(Dataset records)
▼

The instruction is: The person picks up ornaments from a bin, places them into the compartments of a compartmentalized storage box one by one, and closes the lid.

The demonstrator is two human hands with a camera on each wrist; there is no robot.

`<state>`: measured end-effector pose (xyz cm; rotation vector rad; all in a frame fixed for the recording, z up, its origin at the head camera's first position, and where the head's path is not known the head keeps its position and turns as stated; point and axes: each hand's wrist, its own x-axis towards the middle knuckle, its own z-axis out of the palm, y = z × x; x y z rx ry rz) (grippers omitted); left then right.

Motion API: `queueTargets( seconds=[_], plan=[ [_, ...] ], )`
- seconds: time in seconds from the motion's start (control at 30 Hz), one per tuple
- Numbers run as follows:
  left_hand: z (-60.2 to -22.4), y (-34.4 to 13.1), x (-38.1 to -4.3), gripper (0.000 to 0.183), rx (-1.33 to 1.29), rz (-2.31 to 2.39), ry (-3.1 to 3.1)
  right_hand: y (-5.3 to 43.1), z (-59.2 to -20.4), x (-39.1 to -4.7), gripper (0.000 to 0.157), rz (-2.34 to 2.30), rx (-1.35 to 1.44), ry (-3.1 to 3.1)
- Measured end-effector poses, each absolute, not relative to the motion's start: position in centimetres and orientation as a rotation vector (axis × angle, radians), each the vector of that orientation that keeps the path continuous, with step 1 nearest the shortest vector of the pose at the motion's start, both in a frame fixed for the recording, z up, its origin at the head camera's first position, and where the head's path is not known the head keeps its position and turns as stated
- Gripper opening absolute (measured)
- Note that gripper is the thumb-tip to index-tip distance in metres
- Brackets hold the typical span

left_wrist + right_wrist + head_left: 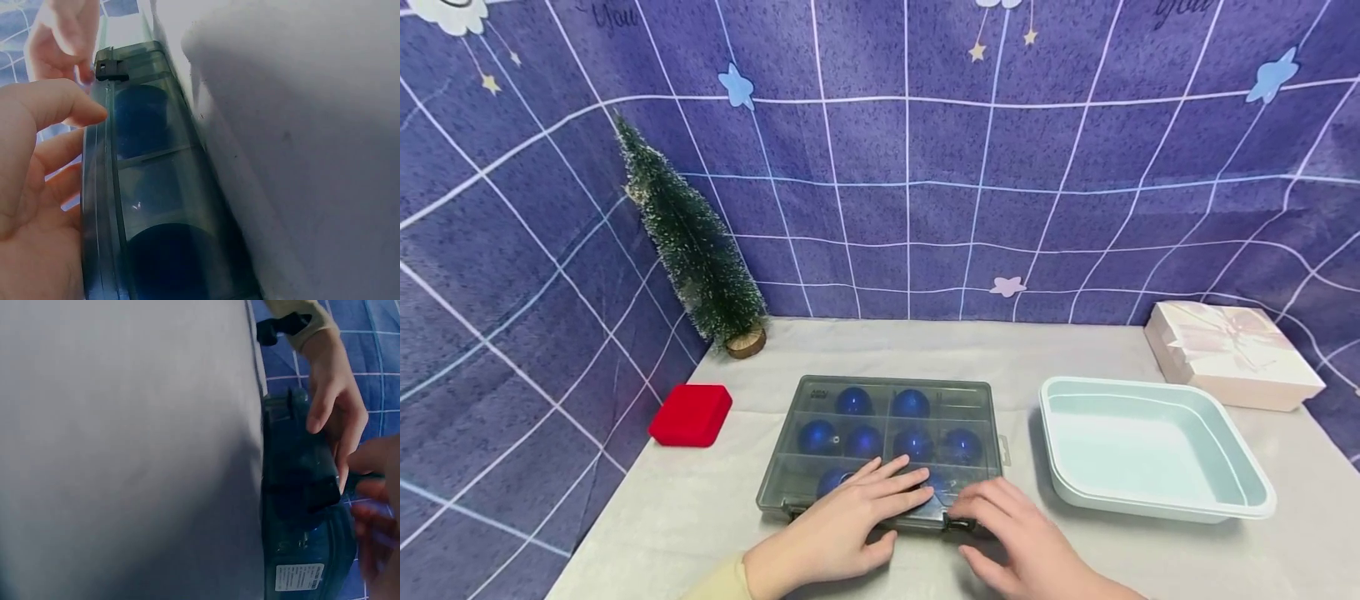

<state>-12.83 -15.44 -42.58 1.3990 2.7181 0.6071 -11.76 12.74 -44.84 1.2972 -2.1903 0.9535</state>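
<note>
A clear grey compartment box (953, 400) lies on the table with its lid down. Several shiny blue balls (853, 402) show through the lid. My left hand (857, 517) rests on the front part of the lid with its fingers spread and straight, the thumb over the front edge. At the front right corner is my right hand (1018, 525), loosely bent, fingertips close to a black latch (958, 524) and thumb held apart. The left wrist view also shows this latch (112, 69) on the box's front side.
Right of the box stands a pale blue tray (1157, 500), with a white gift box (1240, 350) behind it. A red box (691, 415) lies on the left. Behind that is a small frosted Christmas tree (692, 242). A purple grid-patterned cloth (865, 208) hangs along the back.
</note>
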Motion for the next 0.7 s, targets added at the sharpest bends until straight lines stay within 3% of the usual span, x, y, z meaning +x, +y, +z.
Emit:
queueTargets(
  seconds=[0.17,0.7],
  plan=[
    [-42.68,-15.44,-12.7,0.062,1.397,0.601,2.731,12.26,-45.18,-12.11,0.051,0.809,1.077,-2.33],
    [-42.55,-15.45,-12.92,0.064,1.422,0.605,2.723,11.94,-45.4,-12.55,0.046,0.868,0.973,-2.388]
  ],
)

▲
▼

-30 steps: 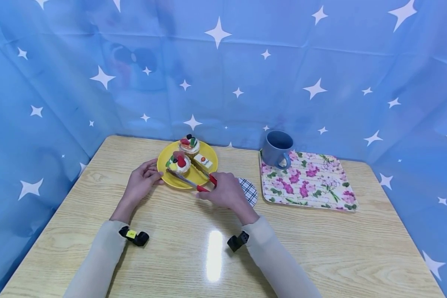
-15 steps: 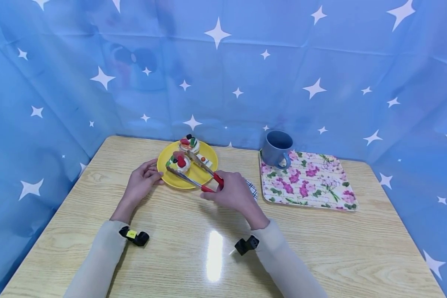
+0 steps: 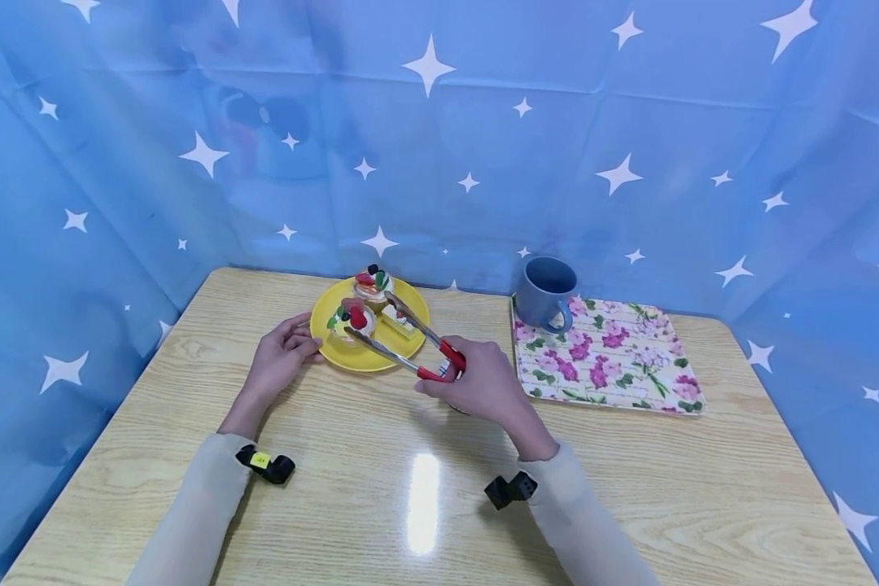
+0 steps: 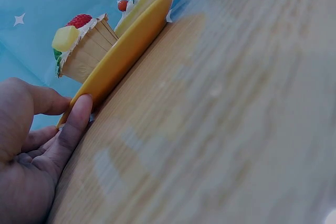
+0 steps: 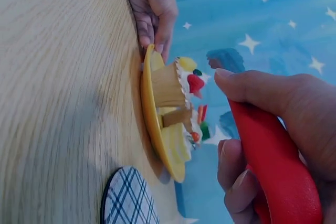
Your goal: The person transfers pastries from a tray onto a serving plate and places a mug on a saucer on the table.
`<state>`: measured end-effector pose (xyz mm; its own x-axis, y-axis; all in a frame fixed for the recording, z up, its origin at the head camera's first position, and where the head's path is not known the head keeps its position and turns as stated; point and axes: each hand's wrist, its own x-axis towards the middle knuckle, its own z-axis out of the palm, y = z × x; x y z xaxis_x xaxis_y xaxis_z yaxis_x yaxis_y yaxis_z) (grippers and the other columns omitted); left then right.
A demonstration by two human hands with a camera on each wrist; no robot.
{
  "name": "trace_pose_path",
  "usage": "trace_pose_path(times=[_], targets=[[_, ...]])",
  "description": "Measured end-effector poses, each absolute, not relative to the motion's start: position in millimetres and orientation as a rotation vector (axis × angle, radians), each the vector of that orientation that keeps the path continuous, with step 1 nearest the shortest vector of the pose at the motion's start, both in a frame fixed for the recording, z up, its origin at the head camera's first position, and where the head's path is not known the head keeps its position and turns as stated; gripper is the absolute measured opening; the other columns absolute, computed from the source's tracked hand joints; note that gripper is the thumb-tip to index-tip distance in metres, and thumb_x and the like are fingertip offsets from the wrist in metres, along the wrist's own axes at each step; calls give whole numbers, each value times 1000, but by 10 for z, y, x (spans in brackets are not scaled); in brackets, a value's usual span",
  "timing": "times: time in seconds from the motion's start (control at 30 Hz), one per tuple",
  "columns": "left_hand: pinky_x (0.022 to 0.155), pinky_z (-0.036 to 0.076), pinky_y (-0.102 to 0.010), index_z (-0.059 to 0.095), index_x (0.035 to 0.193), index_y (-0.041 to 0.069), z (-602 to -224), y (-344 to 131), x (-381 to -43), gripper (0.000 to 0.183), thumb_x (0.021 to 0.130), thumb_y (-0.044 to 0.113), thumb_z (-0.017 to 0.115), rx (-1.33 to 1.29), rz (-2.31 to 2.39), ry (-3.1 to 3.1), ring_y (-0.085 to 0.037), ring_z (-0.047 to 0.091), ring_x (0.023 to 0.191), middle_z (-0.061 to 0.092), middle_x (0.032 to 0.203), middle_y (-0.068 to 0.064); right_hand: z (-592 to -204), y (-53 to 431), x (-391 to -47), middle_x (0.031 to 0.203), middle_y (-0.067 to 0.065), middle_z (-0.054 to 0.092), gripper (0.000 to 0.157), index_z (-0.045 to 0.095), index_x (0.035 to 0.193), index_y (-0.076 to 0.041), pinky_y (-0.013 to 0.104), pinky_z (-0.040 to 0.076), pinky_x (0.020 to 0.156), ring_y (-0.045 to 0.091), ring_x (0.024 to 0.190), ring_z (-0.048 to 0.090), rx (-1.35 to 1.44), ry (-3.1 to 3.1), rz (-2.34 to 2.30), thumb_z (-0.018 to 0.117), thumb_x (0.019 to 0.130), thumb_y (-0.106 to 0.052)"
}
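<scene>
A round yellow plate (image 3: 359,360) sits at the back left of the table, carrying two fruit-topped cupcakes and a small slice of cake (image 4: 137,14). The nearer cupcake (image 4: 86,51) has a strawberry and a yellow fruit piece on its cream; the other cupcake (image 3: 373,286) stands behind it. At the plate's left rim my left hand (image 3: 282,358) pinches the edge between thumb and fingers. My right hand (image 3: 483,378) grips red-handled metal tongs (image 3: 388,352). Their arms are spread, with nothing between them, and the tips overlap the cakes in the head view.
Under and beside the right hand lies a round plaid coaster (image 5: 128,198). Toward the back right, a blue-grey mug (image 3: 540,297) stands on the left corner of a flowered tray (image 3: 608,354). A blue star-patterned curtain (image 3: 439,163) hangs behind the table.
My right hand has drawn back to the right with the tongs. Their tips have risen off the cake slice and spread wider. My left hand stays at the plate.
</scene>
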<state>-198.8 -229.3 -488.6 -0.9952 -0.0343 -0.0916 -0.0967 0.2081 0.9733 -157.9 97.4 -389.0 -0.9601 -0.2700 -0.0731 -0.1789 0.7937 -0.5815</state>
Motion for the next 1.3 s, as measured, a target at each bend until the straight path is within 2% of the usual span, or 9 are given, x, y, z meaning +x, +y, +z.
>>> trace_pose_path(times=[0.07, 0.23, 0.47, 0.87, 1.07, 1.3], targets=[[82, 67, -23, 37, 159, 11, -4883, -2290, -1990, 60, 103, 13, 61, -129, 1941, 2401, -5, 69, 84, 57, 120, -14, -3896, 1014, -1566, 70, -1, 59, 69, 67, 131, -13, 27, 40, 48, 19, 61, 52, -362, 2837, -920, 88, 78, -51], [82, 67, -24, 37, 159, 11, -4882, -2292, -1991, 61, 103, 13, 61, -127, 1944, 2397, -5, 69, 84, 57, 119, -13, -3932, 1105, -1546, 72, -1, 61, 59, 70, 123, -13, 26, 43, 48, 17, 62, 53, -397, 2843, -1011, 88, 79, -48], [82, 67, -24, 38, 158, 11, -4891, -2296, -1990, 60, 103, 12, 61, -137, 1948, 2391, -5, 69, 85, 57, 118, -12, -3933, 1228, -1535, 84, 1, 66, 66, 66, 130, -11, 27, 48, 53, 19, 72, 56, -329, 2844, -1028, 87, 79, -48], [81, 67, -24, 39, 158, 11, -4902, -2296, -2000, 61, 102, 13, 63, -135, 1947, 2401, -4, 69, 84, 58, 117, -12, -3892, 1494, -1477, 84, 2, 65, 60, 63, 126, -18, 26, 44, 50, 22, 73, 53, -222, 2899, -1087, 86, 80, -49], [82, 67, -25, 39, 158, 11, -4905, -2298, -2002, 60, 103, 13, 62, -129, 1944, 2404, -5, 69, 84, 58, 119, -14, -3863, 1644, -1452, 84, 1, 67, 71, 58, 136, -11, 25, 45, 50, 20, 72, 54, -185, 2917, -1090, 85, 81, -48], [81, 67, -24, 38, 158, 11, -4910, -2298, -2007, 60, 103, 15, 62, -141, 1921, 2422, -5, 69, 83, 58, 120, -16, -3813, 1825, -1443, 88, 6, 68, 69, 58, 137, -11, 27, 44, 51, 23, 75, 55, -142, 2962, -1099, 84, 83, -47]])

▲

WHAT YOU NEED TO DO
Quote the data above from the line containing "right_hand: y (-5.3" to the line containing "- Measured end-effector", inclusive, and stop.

SOLUTION FOR THIS EXERCISE
  right_hand: y (-5.3 to 43.1), z (-59.2 to -20.4), x (-39.1 to -4.7), gripper (0.000 to 0.157), rz (-2.34 to 2.30), rx (-1.35 to 1.44), ry (-3.1 to 3.1)
- Measured end-effector poses, each absolute, not relative to the motion's start: position in centimetres and orientation as a rotation vector (axis × angle, radians), each the vector of that orientation that keeps the path continuous, with step 1 nearest the shortest vector of the pose at the motion's start, both in a frame fixed for the recording, z up, its origin at the head camera's first position, and where the head's path is not known the head keeps its position and turns as stated

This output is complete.